ISLAMABAD: Amid increasing gas deficit, the government is reviving an underground gas storage project shelved almost a decade ago to plan higher imports in summers and bridge higher demand-supply gap in winters.
The Asian Development Bank (ADB) has agreed to undertake a technical study through its $575,000 financing with the support of a consortium of European oil and gas equipment companies.
Special Assistant to Prime Minister on Petroleum Nadeem Babar on Monday presided over a meeting with a delegation of ADB and the companies concerned for the development of underground gas storage facility.
He said the government was taking up Strategic Underground Gas Storage (SUGS) project to build emergency stockpiles of gas to deal with supply disruption amid country’s growing domestic and commercial demand especially in winter. “The construction of SUGS is part of the policy to improve energy security and affordability in the country”, he explained.

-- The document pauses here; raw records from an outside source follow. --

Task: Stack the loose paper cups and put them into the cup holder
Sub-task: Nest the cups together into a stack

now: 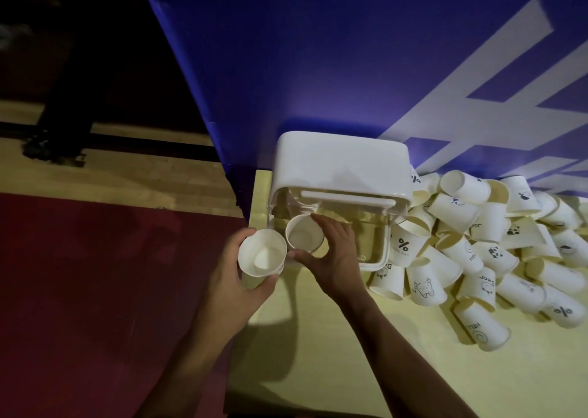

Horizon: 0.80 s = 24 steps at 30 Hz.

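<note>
The right hand (334,258) pinches one paper cup (304,234) between thumb and fingers at the white cup holder (340,159) mouth. The left hand (232,277) grips a second cup (262,253) beside it, mouth up. Well over twenty loose cups (490,249) lie heaped on the table (350,354), right of the holder.

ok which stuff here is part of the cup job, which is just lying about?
Job: white paper cup in left hand; second white paper cup in right hand; white plastic cup holder; pile of loose white paper cups.
Not job: blue banner with white lettering; red floor mat; pale yellow table.
</note>
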Available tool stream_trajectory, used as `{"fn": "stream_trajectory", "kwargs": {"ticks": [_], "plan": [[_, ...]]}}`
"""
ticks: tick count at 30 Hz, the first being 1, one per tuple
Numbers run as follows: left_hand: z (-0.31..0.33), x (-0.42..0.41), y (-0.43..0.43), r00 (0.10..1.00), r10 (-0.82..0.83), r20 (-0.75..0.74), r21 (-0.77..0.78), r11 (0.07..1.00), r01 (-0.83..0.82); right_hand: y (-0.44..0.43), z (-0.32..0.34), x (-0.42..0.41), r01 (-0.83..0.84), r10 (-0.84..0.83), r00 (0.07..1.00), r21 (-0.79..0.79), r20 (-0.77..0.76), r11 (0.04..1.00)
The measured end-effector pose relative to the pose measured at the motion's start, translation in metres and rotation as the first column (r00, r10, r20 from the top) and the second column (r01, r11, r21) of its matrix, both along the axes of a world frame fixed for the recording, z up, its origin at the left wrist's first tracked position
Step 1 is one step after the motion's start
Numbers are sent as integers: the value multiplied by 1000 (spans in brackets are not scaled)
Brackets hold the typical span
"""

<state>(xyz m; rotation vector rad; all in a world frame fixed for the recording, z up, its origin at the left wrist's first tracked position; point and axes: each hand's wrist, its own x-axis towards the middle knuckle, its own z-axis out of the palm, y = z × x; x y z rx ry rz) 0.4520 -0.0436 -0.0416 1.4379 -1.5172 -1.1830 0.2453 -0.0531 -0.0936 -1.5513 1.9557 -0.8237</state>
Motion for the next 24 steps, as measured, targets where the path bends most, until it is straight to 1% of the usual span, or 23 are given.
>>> {"fn": "stream_trajectory", "kwargs": {"ticks": [4, 6, 8, 10, 12, 13, 15, 17, 21, 24], "plan": [[7, -11, -8, 1000, -16, -22, -36, 999, 15, 2, 1, -2, -27, 26, 999, 16, 32, 1000], [10, -18, -12, 1000, -22, -5, -69, 997, 21, 8, 7, -4, -34, 33, 997, 4, 73, 999], [10, -23, -16, 1000, -23, 9, -76, 997, 24, 16, 19, -6, 39, -35, 987, -24, 158, 999], [10, -30, -21, 999, -40, 34, -95, 994, 43, 25, 40, -5, 146, -130, 947, -33, 292, 989], [10, -39, -25, 994, -77, 81, -126, 988, 87, 29, 61, -3, 166, -134, 910, -48, 392, 985], [9, -44, -27, 990, -94, 104, -141, 984, 108, 30, 68, -2, 150, -111, 906, -64, 409, 987], [8, -53, -29, 983, -125, 131, -155, 977, 145, 30, 76, -2, 100, -53, 915, -98, 399, 990], [2, -59, -31, 978, -147, 147, -155, 973, 170, 28, 75, -4, 77, -29, 926, -114, 376, 990], [-14, -65, -38, 969, -158, 192, -103, 978, 180, 25, 61, -9, 74, -39, 939, -92, 341, 993], [-29, -66, -40, 956, -169, 241, -65, 980, 190, 21, 43, -13, 45, -32, 957, -40, 288, 998]]}}
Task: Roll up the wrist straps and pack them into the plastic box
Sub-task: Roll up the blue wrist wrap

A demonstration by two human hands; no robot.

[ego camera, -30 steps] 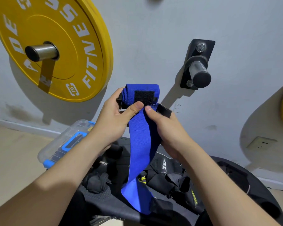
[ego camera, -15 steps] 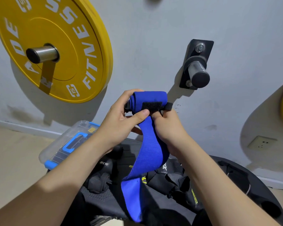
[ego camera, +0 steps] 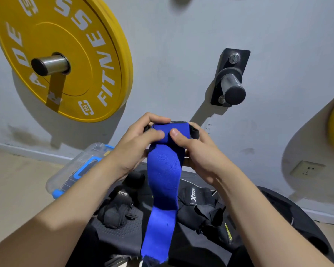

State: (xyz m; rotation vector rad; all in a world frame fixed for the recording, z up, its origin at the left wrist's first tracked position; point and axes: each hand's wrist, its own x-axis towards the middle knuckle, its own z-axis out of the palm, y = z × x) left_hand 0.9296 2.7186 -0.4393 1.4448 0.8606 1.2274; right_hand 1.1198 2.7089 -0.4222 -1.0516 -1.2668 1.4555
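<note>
A blue wrist strap point(ego camera: 163, 180) is partly rolled at its top end, and its long tail hangs down over the bench. My left hand point(ego camera: 137, 145) grips the roll from the left, thumb pressed on its front. My right hand point(ego camera: 198, 151) grips it from the right, thumb on the front beside the other. A black loop of the strap sticks out past my right fingers. The clear plastic box point(ego camera: 79, 166) with blue latches lies on the floor at the left, behind my left forearm.
Black wrist straps point(ego camera: 118, 207) and more black straps point(ego camera: 206, 211) lie on the dark bench point(ego camera: 123, 234) below my hands. A yellow weight plate point(ego camera: 66, 54) hangs on the wall at upper left. An empty wall peg point(ego camera: 231, 85) sticks out above my hands.
The roll has turned further, so the black velcro patch on its front is now covered by blue fabric. Both hands dropped lower and the hanging tail got shorter.
</note>
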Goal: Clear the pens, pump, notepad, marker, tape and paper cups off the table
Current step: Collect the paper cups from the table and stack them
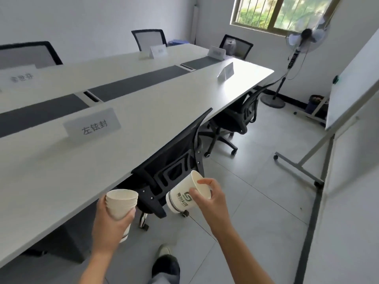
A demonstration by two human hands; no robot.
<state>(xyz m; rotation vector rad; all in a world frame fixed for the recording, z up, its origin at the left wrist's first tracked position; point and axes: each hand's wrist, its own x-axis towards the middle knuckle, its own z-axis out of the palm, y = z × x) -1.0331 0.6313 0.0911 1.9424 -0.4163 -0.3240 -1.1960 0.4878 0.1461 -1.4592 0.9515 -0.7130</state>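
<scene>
My left hand (111,224) grips a stack of several nested white paper cups (121,202), held upright just off the table's near edge. My right hand (211,198) holds a single white paper cup (181,198) with a green and grey logo, pinched at the rim and tilted with its mouth up and to the right, above the floor beside a chair. The long white table (143,111) carries only name cards; no pens, pump, notepad, marker or tape are visible on it.
Black mesh chairs (176,160) are tucked under the near edge, one right by my hands. Name cards (93,125) stand on the table. A whiteboard on a wheeled stand (348,89), a floor fan (303,39) and a bin (314,103) occupy the right side.
</scene>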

European consortium to undertake feasibility study
The meeting decided to complete the study by May 2021 and finalise the methodology for building the underground storage. Final report will provide blueprint for facility with respect to size, modulation and security supply of gas.
The government had requested the ADB last year to finance feasibility study. The ADB has agreed to provide $575,000 technical grant to Inter-State Gas Systems (Pvt) Ltd (ISGS) — a government entity — which will be the focal agency for the project. Recently, the ADB has completed its competitive bidding process and appointed the international consultant for preparing a feasibility study.
Project infrastructure could be funded through Gas Infrastructure Development Cess (GIDC), Babar said. He said the SUGS facilities were crucial for the country in view of committed supplies of imported gas under the international gas agreements and fast-growing gas demand in the country to keep pace with the economic progress.
The project is expected to significantly enhance Pakistan’s capability to provide uninterrupted gas supply throughout the year. Pakistan has been pursuing various gas import projects like Turkmenistan-Afghanistan-Pakistan-India (TAPI), Iran-Pakistan-India and LNG imports from Qatar and other countries. It is also planning to develop a cross-country pipeline named North South Gas Pipeline Project to transport imported gas to upcountry.
The ISGS through an international consultant had carried out a feasibility study for the construction of SUGS in 2007 selecting two gas fields in Sindh — Khorewah and Bukhari — for conversion to gas storage reservoir.
Unfortunately, with decline in indigenous gas and growing unfulfilled energy need in the country, stalled the progress. Moreover, sanctions on the importing gas from Iran and non-availability of surplus gas further deferred the development of said infrastructure between 2010 and 2017.
Based on terms of reference (TORs) agreed to by the government, the ADB carried out competitive bidding process, short-listed the consultants and recently appointed Ramboll as consultant for the underground gas storage study.
Because of contracts with Qatar, other suppliers of LNG and regasification terminals, the gas companies are finding difficult to utilize full gas quantities in summers and are unable to meet higher demand in winters. Similar natural gas import commitments with Turkmenistan would further aggravate the situation once the TAPI project comes on line in a couple of years. All these import contracts and commitments involve Take or Pay guarantees and involve substantial financial costs.